We've met a great many parents of kids on the autism spectrum, as you would expect given school, therapy and community groups. Obviously we're not experts on the subject, and always learning given Simon's challenges. The thing that has surprised me the most is how different every kid is. The course of therapy and education is dramatically different for everyone.
Not only are the therapies different, but so are the range of issues, which is part of the reason that they lump all of these things into a "spectrum." There isn't a lot of awareness around this range unless you're in the middle of it. I'm trying not to react with anger when I hear people say things like, "He seems normal," because the truth is that they just don't know or understand what autism is.

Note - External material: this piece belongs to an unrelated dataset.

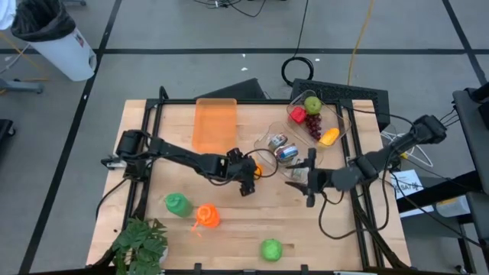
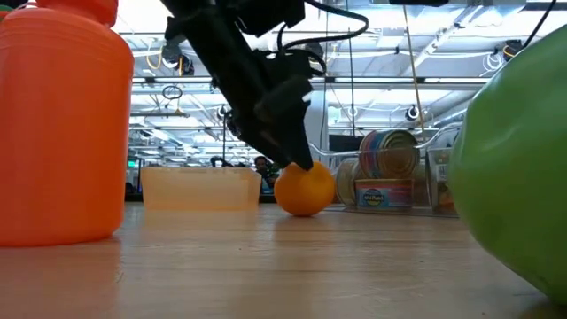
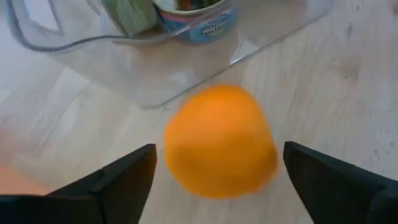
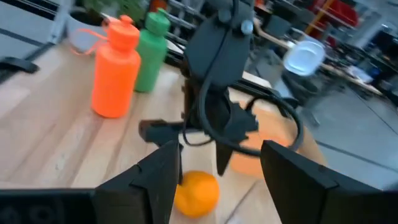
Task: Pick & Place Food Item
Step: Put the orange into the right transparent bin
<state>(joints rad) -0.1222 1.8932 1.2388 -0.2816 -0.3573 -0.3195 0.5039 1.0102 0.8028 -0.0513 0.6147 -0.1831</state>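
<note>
Far left on the table (image 1: 153, 244): a plant (image 1: 141, 243) at the near corner, then a green bottle (image 1: 177, 203) and an orange bottle (image 1: 206, 216) side by side. Behind them, an orange bin (image 1: 215, 124) lying empty.

At mid-table, the left gripper (image 1: 250, 177), fingers spread wide and closed on nothing. Between those fingers in the left wrist view, the orange (image 3: 219, 142), resting on the wood just beside the clear tray (image 1: 342, 130), with a gap showing on both sides. In the low view, fingertips down at the top of the fruit; touching or not, hard to say.

To grasp well: lower until the fingers flank the widest part, keep the fruit centred between them, then close slowly. Round fruit likely to roll if one finger lands first. Lift straight up, clear of the tray wall.

Just right of that, cans (image 1: 281, 148) inside the tray, with an apple (image 1: 312, 105), grapes (image 1: 314, 127) and other fruit further back. Right gripper (image 1: 304, 183) waiting near the tray's near edge, fingers apart, aimed at the orange. Toward the near edge, a green ball (image 1: 271, 249).
</note>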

If you're my age, your first exposure to autism is probably the movie Rainman. Later you had people associating it with Aspergers specifically due to the "Jerry" character on Boston Legal. Then you have any number of TV and movie kids, to say nothing of news stories, about kids who don't talk or make eye contact. You know how many of the kids I've met exhibit any of these specific issues? Zero.

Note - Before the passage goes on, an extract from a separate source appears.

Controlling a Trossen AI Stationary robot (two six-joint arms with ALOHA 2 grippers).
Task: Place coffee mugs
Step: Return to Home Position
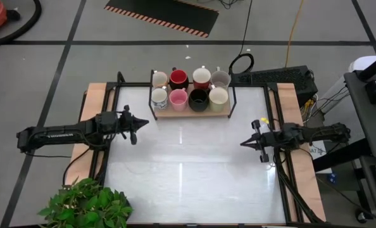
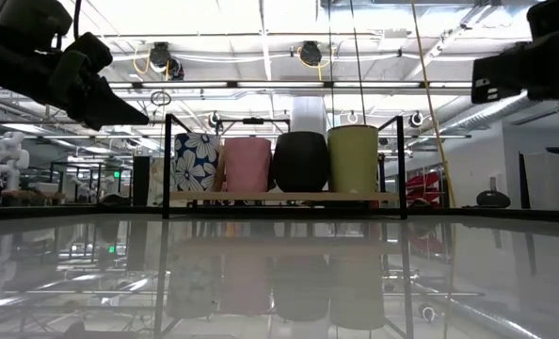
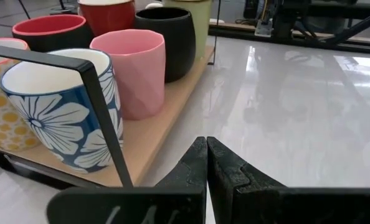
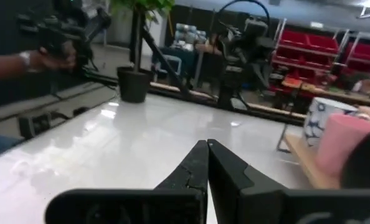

In fact, we're very fortunate that Simon is the exact opposite of some of the most stereotypical behaviors. The kid queues like a champ, and is super polite to adults, almost to a fault. He can make eye contact, and be very expressive (if not understood) when he wants to. On the other hand, he plays in the stereotypical ways a lot of the time, organizing and aligning toys instead of using his imagination. He struggles to adhere to directions. He has the classic meltdowns periodically. It's completely strange how no two kids share the same checklist. And if that weren't hard enough, there are varying degrees of the behavior and the ability to modify the behavior.

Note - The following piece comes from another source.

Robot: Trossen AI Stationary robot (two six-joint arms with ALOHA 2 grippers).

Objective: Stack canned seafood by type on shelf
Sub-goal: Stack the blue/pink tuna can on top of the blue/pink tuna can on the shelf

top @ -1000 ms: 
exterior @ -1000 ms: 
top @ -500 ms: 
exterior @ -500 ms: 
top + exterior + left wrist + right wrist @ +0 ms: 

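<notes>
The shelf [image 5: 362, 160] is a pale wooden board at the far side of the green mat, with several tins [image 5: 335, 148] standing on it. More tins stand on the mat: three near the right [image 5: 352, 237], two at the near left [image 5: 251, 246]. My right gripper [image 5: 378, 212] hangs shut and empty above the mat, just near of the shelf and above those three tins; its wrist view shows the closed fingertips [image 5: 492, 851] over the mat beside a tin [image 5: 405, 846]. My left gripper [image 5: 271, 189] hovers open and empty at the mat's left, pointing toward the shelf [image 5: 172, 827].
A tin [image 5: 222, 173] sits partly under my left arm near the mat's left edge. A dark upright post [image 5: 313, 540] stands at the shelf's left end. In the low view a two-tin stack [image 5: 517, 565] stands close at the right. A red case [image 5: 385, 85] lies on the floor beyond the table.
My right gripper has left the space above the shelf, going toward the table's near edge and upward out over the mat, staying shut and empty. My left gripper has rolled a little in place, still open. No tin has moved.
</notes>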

So sure, Simon seems "normal," and I suspect he will seem so even more if his therapy and IEP are successful. The mystery that is autism includes a lot of circumstances where kids can learn to learn in a way that suits their different wiring. That's the reason it's so important to be proactive.
My displeasure over the "normal" comment (and for the record, the best thing I can come up with is "atypical wiring") might be tempered to an extent if people could just understand that what they perceive is an oversimplification of the reality. I don't think my kid is broken, and by me talking about it, neither should you. I share because despite the uniqueness of every situation, sharing information is what makes this all a little easier for someone.
The takeaway for you should be this: There is no typical autism. It's an enormous range of stuff. It's usually not Rainman. We're not being overbearing or overcautious parents. But it would be a disservice to our child if we didn't do everything we could to address what professionals have identified. He's a beautiful kid, and he's the joy of our lives.